Le cor
(Venise, 23 janvier 2018)
Quand Marco aura de quoi se payer un moteur, il finira de retaper sa barque et il emmènera Rosetta voir le coucher du soleil sur Torcello. En attendant, il peint. Il n’y a pas grand monde pour lui acheter sa peinture, de grands visages naïfs en aplats de couleurs.
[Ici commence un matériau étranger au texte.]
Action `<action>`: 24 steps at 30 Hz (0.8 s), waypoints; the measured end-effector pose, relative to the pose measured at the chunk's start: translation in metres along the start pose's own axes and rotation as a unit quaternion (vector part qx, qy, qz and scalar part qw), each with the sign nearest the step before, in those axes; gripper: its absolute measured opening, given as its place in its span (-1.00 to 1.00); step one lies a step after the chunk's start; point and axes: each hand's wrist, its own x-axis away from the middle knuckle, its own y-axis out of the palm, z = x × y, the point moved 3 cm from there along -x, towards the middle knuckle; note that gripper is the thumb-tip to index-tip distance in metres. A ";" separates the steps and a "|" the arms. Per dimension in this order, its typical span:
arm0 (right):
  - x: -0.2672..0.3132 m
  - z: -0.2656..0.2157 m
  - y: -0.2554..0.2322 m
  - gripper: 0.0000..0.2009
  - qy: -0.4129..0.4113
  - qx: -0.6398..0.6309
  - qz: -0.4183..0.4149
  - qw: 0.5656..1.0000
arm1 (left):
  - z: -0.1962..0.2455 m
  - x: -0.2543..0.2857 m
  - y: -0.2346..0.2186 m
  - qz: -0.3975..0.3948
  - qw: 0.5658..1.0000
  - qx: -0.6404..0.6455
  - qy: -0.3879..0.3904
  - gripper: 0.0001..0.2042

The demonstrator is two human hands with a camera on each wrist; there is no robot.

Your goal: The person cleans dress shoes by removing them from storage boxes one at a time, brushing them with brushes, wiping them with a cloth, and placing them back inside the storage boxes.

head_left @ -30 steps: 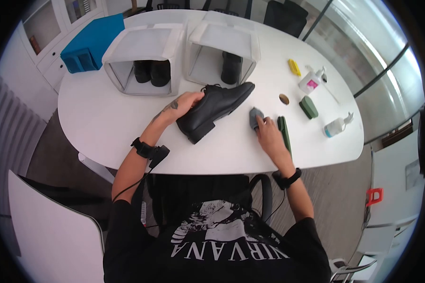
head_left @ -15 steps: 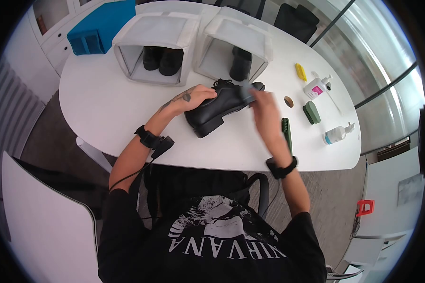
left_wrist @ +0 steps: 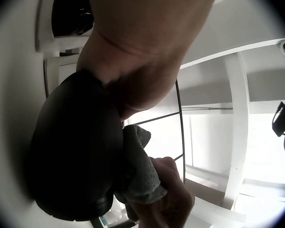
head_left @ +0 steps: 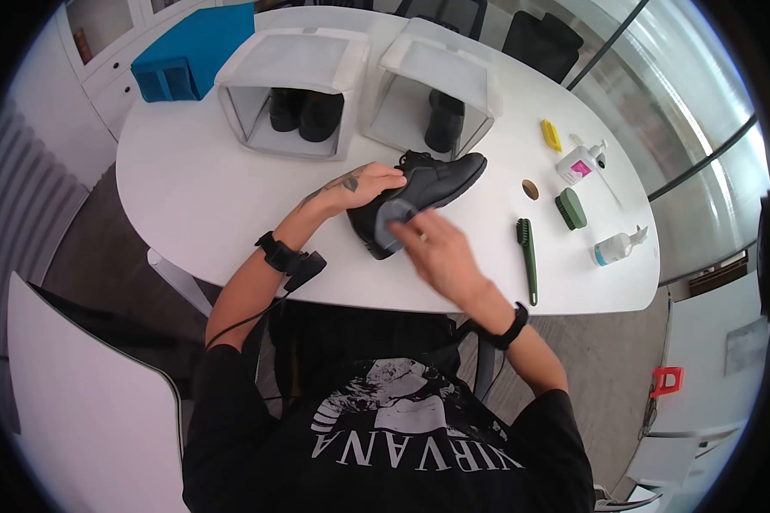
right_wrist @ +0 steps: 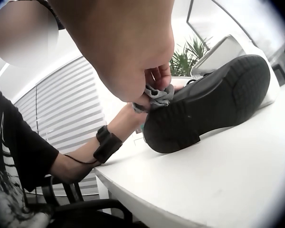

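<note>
A black lace-up leather shoe [head_left: 441, 181] lies on its side on the white table, toe pointing to the far right. My left hand [head_left: 370, 185] grips it at the ankle opening, thumb along the collar. In my right hand [head_left: 443, 256] a grey cloth [head_left: 392, 222] is pinched against the heel end of the shoe's side. The right wrist view shows the bunched cloth [right_wrist: 160, 96] under curled fingers, right beside the sole [right_wrist: 213, 102]. From the left wrist, the rounded heel [left_wrist: 76, 147] fills the near view, with the cloth [left_wrist: 142, 166] along its side.
Two pale boxes [head_left: 295, 60] with open fronts stand behind, black shoes [head_left: 319, 117] inside. A blue box [head_left: 197, 51] is at far left. To the right are a long-handled green brush [head_left: 529, 265], a green brush [head_left: 571, 209], a spray bottle [head_left: 618, 246], a pump bottle [head_left: 580, 162] and a yellow item [head_left: 551, 135].
The right hand has lifted the cloth from the table, brought it to the shoe's toe, then moved it left to the heel. The left hand has kept its hold on the shoe.
</note>
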 end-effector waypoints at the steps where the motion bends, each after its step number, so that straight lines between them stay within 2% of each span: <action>1: 0.001 0.017 -0.002 -0.58 0.027 0.034 0.023 0.999 | 0.002 0.003 0.002 0.000 1.000 0.000 -0.003 -0.59; 2: -0.002 0.041 -0.006 -0.58 0.056 0.071 0.045 0.995 | 0.003 0.005 0.004 0.018 0.999 0.014 -0.023 -0.59; 4: -0.006 0.068 -0.019 -0.58 0.181 0.024 0.062 0.981 | 0.004 0.003 0.006 0.033 0.998 0.025 -0.038 -0.59; 6: 0.000 0.054 -0.010 -0.56 0.086 0.038 0.053 0.994 | 0.003 0.000 0.007 -0.047 0.998 0.052 0.007 -0.54; 7: 0.004 0.033 -0.001 -0.54 0.057 -0.001 0.036 0.998 | 0.009 0.010 0.012 0.075 0.997 -0.003 0.002 -0.52; 8: 0.008 0.010 0.001 -0.54 0.012 -0.020 0.029 0.999 | 0.013 0.010 0.009 0.075 0.997 -0.003 0.002 -0.52; 10: 0.010 -0.005 -0.008 -0.55 -0.033 -0.016 -0.013 0.999 | 0.013 0.007 0.009 -0.030 0.999 0.030 0.017 -0.56; 11: 0.012 0.010 -0.006 -0.57 -0.001 0.007 0.012 1.000 | 0.008 0.004 0.010 -0.042 0.998 0.026 0.046 -0.59; 12: 0.012 0.034 -0.007 -0.58 0.034 0.030 0.035 0.998 | 0.007 0.006 0.011 -0.046 0.998 0.032 0.038 -0.59; 14: 0.008 0.067 -0.021 -0.59 0.145 0.031 0.079 0.986 | 0.015 0.009 0.010 -0.070 0.997 0.030 -0.025 -0.60; 15: 0.011 0.062 -0.020 -0.59 0.123 0.018 0.077 0.989 | 0.003 0.004 0.010 -0.102 0.993 0.060 -0.023 -0.60; 17: 0.017 0.027 -0.008 -0.60 0.055 0.001 0.076 0.996 | 0.023 0.014 0.013 -0.096 0.993 0.060 -0.018 -0.60; 18: 0.017 0.008 -0.006 -0.58 0.011 -0.030 0.053 0.998 | 0.028 0.018 0.016 -0.097 0.993 0.067 -0.025 -0.58; 20: 0.019 -0.014 -0.011 -0.57 -0.010 -0.058 -0.017 0.998 | 0.015 0.010 0.012 -0.102 0.992 0.063 -0.038 -0.54; 22: 0.020 0.002 -0.011 -0.56 0.019 -0.016 0.004 1.000 | 0.019 0.012 0.018 -0.150 0.981 0.120 -0.018 -0.56; 23: 0.015 0.011 -0.018 -0.54 0.052 0.011 0.046 0.998 | 0.023 0.017 0.017 -0.133 0.985 0.104 -0.027 -0.57; 24: 0.013 0.022 -0.017 -0.53 0.118 -0.006 0.044 0.992 | 0.019 0.018 0.019 -0.136 0.985 0.105 -0.029 -0.57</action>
Les tableaux s’entassent dans son minuscule appartement. Il en a offert un à Rosetta. On y devine une femme au visage longiligne portant de longues boucles d’oreilles orange et turquoise. Rosetta tient un bistrot dans le Dorsoduro. Marco lui a dit: « ça ira bien sur les murs du café ». Elle l’a à peine remercié, n’a pas accroché le tableau.
Ce n’est pas la première fois qu’une de ses toiles finit cachée dans un coin. Ce n’est pas grave, ça ne l’empêche pas de peindre, il ne peut pas s’en empêcher, il en a besoin, il doit dessiner ces visages qui hantent ses pensées.
Aujourd’hui il peint un homme grand, mince, torse nu, les os saillants, de grandes oreilles décollées, une barbe rousse, des yeux noirs et une casquette blanche. L’homme joue du cor. Marco a plus de difficulté à peindre le cor que le visage. Parfois il aimerait peindre les objets de façon si réalistes qu’ils se mettent à exister là sous ses yeux. Ainsi il pourrait peindre le moteur de son canot. Mais non, le réel échappe à sa main qui ne saisit que les vibrations des émotions.
En peignant, Marco parle au dessin, au musicien. Il s’excuse de lui fournir un cor aussi grossier, mais il sonne bien, lui dit-il. Il lui parle de Rosetta. Peut-être aime-t-elle la musique, plus que la peinture. Mille fois Marco reprend des détails sur l’instrument. La nuit venu il s’endort épuisé, son tableau inachevé. Avant de sombrer il se dit qu’il ne retournera voir Rosetta que lorsque il aura peint à l’homme à la casquette un instrument si parfait qu’on l’entendra sonner hors de la toile.